1.1 METHOD OF EXERCISE. The Option shall be exercisable by Optionee by
giving written notice to the Company of the election to purchase the Option
Shares, such notice to be accompanied by such other executed instruments or
documents as may be required by the Company pursuant to this Agreement, and
unless otherwise directed by the Company, Optionee shall at the time of such
exercise tender the purchase price for the Option Shares.
1.2 PAYMENT OF PURCHASE PRICE. At the time of Optionee's notice of
exercise of the Option, Optionee shall tender in cash or by certified or bank
cashier's check payable to the Company, the purchase price for the Option
Shares.
2. VESTING OF OPTION; REGISTRATION OF SHARES.
2.1 VESTING. Optionee shall have the Option to purchase all of the
Option Shares immediately upon the filing of an S-8 Registration Statement filed
by the Company with the SEC as set forth in Section 2.2. The Option must be
exercised by April 1, 2007.
2.2 REGISTRATION STATEMENT. The Company shall cause the issuance of the
Bonus Shares and the Option Shares to be registered under the Securities Act of
1933 as amended by filing a Form S-8 Registration Statement covering the Bonus
Shares and the Option Shares.
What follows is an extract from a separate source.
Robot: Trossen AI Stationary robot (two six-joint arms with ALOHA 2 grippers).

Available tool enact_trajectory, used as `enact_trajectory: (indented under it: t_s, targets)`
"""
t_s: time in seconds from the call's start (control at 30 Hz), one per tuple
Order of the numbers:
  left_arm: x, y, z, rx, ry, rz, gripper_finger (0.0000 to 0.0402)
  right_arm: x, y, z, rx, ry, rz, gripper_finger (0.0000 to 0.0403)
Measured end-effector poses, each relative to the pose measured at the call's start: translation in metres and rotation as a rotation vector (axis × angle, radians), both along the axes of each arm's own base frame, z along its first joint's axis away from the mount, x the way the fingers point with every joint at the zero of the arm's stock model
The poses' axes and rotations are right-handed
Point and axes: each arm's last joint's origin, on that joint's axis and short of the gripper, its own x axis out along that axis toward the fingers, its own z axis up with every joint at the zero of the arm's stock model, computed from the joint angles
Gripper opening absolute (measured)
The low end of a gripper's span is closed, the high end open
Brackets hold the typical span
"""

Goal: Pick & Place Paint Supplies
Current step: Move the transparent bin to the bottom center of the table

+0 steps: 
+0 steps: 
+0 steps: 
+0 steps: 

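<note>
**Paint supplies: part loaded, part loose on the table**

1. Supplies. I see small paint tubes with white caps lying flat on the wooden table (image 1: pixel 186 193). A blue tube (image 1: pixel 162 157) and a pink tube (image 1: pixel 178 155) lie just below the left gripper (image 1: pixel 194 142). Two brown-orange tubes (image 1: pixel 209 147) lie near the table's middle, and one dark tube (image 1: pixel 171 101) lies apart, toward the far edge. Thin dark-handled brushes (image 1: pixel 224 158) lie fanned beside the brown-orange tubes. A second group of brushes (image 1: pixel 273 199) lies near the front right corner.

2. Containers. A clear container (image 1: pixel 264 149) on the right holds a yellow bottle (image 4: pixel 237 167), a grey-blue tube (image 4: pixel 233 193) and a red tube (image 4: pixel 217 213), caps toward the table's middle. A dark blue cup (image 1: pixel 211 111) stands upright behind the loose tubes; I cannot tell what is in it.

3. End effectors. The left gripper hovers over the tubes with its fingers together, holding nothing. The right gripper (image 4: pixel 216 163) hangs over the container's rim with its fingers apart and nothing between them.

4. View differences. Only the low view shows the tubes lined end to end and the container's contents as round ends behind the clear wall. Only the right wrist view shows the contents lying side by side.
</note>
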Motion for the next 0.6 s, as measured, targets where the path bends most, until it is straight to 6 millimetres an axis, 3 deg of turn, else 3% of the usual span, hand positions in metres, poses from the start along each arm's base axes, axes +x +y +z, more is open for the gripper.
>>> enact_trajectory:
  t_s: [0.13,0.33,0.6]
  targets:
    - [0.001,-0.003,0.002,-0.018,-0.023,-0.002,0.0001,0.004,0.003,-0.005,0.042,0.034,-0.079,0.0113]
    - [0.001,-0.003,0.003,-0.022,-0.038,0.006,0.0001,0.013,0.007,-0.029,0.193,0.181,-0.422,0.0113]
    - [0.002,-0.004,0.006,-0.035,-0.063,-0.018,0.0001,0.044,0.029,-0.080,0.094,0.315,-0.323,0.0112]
Optionee shall take any action reasonably
requested by the Company in connection with registration or qualification of the
Bonus Shares and the Option Shares under federal or state securities laws.
3. NON-TRANSFERABILITY OF OPTION; DEATH. The Option may not be transferred in
any manner otherwise than by will or by the laws of descent or distribution and
may be exercised during the lifetime of Optionee only by Optionee. In the event
of death of Optionee during the term of this Option, the Option may be exercised
at any time prior to the date of expiration of the term of this Option, by
Optionee's estate or by a person who acquired the right to exercise the Option
by bequest or inheritance, but only to the extent of the right to exercise that
had accrued at the date of death. The terms of this Option shall be binding upon
the executors, administrators, heirs and successors of the Optionee and upon any
successor by operation of law to Optionors.
4. GENERAL PROVISIONS.
4.1 AMENDMENTS; WAIVERS. This Agreement may be amended only by
agreement in writing of all parties. No waiver of any provision nor consent to
any exception to the terms of this Agreement shall be effective unless in
writing and signed by the party to be bound and then only to the specific
purpose, extent and instance so provided.
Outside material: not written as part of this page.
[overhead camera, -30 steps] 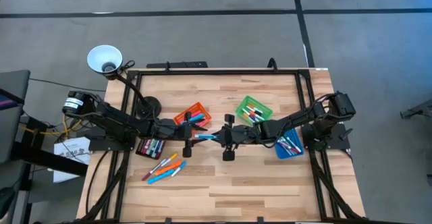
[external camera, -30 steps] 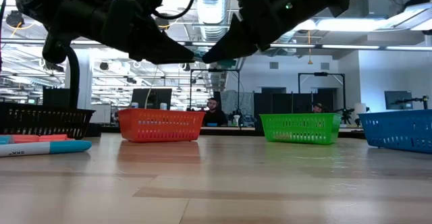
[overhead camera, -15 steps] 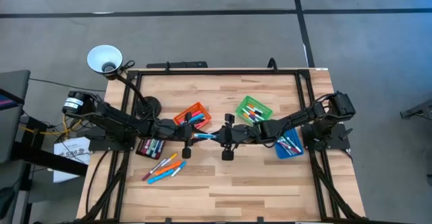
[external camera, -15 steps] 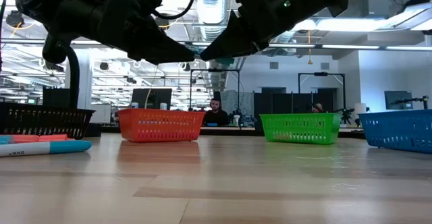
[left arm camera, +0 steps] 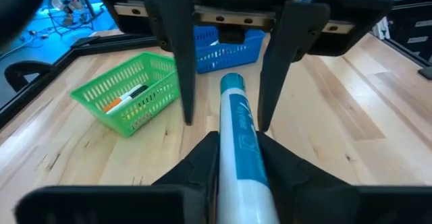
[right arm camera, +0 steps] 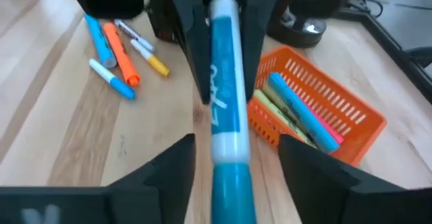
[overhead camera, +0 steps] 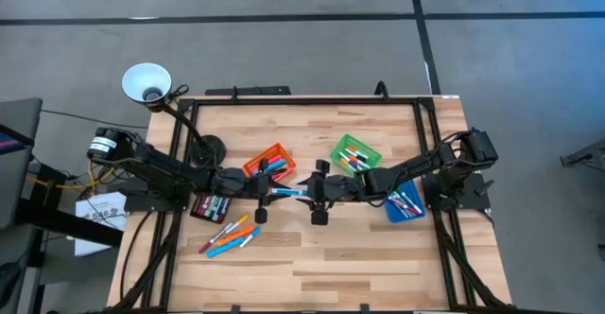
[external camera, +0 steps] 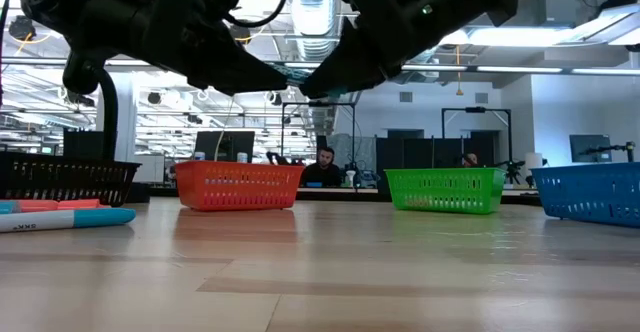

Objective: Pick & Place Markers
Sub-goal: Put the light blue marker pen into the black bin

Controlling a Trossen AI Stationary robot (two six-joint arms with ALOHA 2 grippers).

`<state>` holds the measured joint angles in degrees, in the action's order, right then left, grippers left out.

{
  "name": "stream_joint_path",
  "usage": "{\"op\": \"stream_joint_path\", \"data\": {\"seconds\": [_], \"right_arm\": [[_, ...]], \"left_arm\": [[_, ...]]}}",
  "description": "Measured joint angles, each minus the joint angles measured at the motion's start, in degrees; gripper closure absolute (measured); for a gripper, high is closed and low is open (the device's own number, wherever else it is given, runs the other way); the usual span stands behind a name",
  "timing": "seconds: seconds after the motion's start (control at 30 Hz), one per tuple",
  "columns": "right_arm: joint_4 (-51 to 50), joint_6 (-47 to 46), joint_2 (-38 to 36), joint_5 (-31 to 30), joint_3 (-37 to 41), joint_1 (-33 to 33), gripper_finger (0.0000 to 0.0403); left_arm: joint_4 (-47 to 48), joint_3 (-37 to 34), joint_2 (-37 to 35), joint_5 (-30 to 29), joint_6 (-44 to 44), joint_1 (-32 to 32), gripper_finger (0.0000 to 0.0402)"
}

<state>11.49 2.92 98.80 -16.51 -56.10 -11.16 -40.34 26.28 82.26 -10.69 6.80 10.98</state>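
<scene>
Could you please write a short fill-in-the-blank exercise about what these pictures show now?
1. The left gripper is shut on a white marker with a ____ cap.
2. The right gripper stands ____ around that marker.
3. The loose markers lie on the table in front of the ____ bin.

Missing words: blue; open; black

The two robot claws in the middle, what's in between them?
A blue-and-white marker bridges the left gripper and right gripper, above the table. The wrist views show it best: left fingers clamp it, right fingers stand apart.
</scene>
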Motion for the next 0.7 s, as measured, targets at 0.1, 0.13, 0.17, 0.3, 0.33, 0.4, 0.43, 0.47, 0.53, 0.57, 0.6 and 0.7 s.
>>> {"op": "stream_joint_path", "data": {"seconds": [0.1,0.13,0.17,0.3,0.33,0.4,0.43,0.47,0.53,0.57,0.6,0.7], "right_arm": [[-1.9,-0.1,0.0,-0.1,0.0,0.0,0.0178],[-2.5,-0.1,0.0,-0.1,0.0,0.0,0.0172],[-3.0,-0.1,0.0,-0.1,0.0,0.0,0.0167],[-4.7,-0.3,0.0,-0.1,0.0,0.0,0.0159],[-4.7,-0.9,0.0,-0.1,0.0,0.0,0.0159],[-5.0,-2.0,0.0,-0.1,0.0,0.0,0.0159],[-5.2,-2.5,0.0,-0.1,0.0,0.0,0.0159],[-5.4,-2.5,0.0,-0.1,0.0,0.0,0.0159],[-5.7,-2.5,0.0,-0.1,0.0,0.0,0.0159],[-5.9,-2.5,0.0,-0.1,0.0,0.0,0.0159],[-5.9,-2.5,0.0,-0.1,0.0,0.0,0.0159],[-6.0,-2.5,0.0,-0.1,0.0,0.0,0.0158]], "left_arm": [[0.0,0.0,0.0,-1.8,-1.1,0.6,0.0329],[0.1,0.0,0.0,-2.6,-1.3,0.8,0.0328],[0.5,0.0,0.0,-3.3,-1.5,1.1,0.0326],[3.2,0.0,0.0,-6.3,-3.0,2.3,0.0322],[4.2,0.0,0.0,-7.1,-3.9,2.6,0.0323],[7.5,0.0,-0.5,-8.7,-5.3,3.3,0.0324],[9.3,0.0,-0.9,-9.8,-6.0,3.6,0.0324],[11.6,0.0,-1.7,-11.3,-6.7,4.0,0.0324],[16.0,0.0,-3.9,-15.5,-7.9,5.0,0.0323],[18.5,0.0,-5.3,-18.1,-8.9,5.6,0.0322],[21.0,0.0,-7.0,-20.4,-10.2,6.2,0.0322],[28.8,0.0,-13.2,-25.3,-14.9,8.7,0.0322]]}}
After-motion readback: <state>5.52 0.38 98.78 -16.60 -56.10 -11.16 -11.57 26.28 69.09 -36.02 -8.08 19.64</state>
4.2 ENTIRE AGREEMENT. This Agreement, together with its exhibit,
constitutes the entire agreement among the parties pertaining to the subject
matter hereof and supersedes all prior agreements and understandings of the
parties in connection therewith.
4.3 GOVERNING LAW. This Agreement and the legal relations between the
parties shall be governed by and construed in accordance with the laws of the
State of Florida applicable to contracts made and performed in such State.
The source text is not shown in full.